Nadja (Peri Baumeister) is the single mother of a young boy, Elias (Carl Anton Koch), and she’s traveling from Berlin to New York for some unspecified medical treatment from an American specialist. She wears a wig and she has to inject herself with a clear fluid at regular intervals in order to control – to suppress – something existential and convulsive. She starts to realise she’s not going to get there on time when a psychotic flight attendant (Alexander Scheer) emerges from the galley spattered in blood, but with a gleeful smile suggesting it’s not his own. He and a crew of fellow terrorists – which include a solitary familiar Hollywood face, Prison Break’s Dominic Purcell – have taken control of the flight and plan to do … something with it. As the co-pilot is also one of their plants, there’s a good chance they’ll succeed in whatever that is.

They didn’t calculate for Nadja, though. She makes a run for the lavatory in order to give herself her periodic injection, but they shoot her dead to prove the seriousness of their threat. Well, they shoot her “dead.” Turns out she’s already part of the way there, as she stands up a few minutes later, her eyes now a demented yellow, her incisors pointed downward from her upper gum, her ears looking more bat than human.

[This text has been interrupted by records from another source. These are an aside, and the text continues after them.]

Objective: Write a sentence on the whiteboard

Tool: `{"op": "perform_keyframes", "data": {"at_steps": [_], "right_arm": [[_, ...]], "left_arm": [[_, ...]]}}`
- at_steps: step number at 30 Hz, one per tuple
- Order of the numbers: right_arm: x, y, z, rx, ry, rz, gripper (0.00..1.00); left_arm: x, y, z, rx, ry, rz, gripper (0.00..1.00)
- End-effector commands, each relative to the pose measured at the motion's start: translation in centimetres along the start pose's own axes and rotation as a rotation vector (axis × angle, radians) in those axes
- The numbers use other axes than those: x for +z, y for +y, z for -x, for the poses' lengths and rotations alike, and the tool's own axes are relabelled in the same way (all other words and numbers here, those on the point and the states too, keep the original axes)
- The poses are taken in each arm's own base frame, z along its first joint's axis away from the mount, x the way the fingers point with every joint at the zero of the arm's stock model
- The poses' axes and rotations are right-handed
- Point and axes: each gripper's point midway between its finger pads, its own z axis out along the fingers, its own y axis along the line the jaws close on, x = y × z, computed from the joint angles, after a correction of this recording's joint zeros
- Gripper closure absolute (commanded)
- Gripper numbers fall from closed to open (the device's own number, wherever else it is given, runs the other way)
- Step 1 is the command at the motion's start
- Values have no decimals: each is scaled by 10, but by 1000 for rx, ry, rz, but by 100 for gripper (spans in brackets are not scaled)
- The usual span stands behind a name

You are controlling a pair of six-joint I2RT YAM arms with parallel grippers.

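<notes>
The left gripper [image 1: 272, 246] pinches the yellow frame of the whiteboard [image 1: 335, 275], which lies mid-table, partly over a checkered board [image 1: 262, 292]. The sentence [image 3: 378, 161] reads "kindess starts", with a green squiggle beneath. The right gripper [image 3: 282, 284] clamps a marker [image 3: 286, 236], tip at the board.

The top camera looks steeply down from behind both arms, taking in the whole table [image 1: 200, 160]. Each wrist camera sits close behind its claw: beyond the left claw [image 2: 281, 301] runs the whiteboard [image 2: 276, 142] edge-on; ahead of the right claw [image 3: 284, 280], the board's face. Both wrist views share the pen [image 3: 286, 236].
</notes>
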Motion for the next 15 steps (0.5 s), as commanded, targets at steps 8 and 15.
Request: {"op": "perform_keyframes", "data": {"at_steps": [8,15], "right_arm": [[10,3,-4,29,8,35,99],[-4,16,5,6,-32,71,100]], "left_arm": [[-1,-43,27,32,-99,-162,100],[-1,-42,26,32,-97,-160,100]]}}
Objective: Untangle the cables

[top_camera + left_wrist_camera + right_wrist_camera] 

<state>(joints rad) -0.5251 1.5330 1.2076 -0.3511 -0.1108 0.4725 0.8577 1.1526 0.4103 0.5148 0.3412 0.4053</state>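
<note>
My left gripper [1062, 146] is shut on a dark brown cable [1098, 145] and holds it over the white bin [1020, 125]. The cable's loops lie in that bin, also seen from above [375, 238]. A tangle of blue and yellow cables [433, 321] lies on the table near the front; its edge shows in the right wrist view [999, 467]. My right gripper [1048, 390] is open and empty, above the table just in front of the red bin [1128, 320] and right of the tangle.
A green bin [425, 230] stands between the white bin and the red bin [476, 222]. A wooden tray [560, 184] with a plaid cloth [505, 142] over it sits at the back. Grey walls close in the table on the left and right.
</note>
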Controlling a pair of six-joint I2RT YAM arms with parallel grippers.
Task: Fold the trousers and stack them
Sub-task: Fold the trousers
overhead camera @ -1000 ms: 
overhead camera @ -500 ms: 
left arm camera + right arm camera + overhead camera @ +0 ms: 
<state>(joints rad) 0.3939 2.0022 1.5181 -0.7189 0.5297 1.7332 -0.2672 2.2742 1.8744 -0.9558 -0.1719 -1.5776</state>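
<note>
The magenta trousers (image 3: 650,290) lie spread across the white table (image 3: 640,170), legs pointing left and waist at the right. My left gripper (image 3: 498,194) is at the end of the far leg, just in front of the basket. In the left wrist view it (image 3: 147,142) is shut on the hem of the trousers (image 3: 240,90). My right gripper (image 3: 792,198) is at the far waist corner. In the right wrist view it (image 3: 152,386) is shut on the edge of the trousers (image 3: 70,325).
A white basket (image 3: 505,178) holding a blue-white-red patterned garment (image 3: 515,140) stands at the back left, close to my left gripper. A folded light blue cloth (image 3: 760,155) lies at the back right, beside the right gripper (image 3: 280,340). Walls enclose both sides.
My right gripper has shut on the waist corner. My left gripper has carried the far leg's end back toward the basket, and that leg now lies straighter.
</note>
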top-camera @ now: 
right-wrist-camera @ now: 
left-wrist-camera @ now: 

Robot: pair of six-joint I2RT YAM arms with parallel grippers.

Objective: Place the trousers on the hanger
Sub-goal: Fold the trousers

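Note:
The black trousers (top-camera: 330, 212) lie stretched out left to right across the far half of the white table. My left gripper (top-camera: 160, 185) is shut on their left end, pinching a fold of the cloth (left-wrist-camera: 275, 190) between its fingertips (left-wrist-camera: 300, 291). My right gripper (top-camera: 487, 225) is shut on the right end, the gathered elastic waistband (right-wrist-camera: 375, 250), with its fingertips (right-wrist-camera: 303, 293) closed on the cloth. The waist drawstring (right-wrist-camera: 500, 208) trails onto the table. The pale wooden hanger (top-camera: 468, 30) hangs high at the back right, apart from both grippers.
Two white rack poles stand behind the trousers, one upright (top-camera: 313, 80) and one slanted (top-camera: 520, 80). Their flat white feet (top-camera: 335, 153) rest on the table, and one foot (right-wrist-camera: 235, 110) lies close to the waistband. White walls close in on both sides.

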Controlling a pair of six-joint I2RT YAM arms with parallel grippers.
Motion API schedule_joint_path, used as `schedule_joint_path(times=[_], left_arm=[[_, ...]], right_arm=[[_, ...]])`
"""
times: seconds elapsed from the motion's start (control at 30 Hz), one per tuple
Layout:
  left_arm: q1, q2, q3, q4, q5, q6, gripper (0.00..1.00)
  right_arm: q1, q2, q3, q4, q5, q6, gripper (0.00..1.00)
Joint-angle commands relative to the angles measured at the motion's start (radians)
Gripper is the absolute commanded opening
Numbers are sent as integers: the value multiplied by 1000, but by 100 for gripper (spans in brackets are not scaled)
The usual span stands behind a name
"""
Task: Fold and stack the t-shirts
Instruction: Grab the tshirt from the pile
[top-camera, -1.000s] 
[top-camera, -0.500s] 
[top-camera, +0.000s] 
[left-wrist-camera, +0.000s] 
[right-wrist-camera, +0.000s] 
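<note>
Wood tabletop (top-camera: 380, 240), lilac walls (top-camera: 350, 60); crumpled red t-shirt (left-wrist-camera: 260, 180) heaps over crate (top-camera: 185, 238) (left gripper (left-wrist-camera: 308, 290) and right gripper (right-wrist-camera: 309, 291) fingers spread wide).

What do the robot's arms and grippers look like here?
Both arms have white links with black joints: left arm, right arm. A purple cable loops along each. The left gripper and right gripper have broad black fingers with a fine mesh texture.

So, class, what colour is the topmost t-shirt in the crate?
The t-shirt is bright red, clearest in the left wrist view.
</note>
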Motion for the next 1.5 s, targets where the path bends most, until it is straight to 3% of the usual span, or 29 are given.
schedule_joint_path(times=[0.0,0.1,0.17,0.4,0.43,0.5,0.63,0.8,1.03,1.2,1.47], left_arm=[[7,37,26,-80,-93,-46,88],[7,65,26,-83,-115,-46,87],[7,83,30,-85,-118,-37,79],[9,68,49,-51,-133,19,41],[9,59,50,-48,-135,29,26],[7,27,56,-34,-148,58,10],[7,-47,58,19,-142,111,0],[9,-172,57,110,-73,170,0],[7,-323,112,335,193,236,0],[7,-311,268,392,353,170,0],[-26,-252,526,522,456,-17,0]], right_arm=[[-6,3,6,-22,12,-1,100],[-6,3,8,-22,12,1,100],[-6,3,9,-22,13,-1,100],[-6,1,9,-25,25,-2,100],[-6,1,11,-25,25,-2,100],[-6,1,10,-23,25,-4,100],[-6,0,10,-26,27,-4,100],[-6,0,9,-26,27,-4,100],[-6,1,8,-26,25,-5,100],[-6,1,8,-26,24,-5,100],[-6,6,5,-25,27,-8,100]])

Yes, Nadja’s a vampire, and all that that implies. Blood Red Sky keeps that somewhat of a secret, but it’s a revelation that is probably key to any discussion of the finer points of the film, and is likely to appear in all the press materials (such as the ones included with this review). It’s a great conceit for a hijacking thriller, which takes the expected genre and puts it on its bat-like ear.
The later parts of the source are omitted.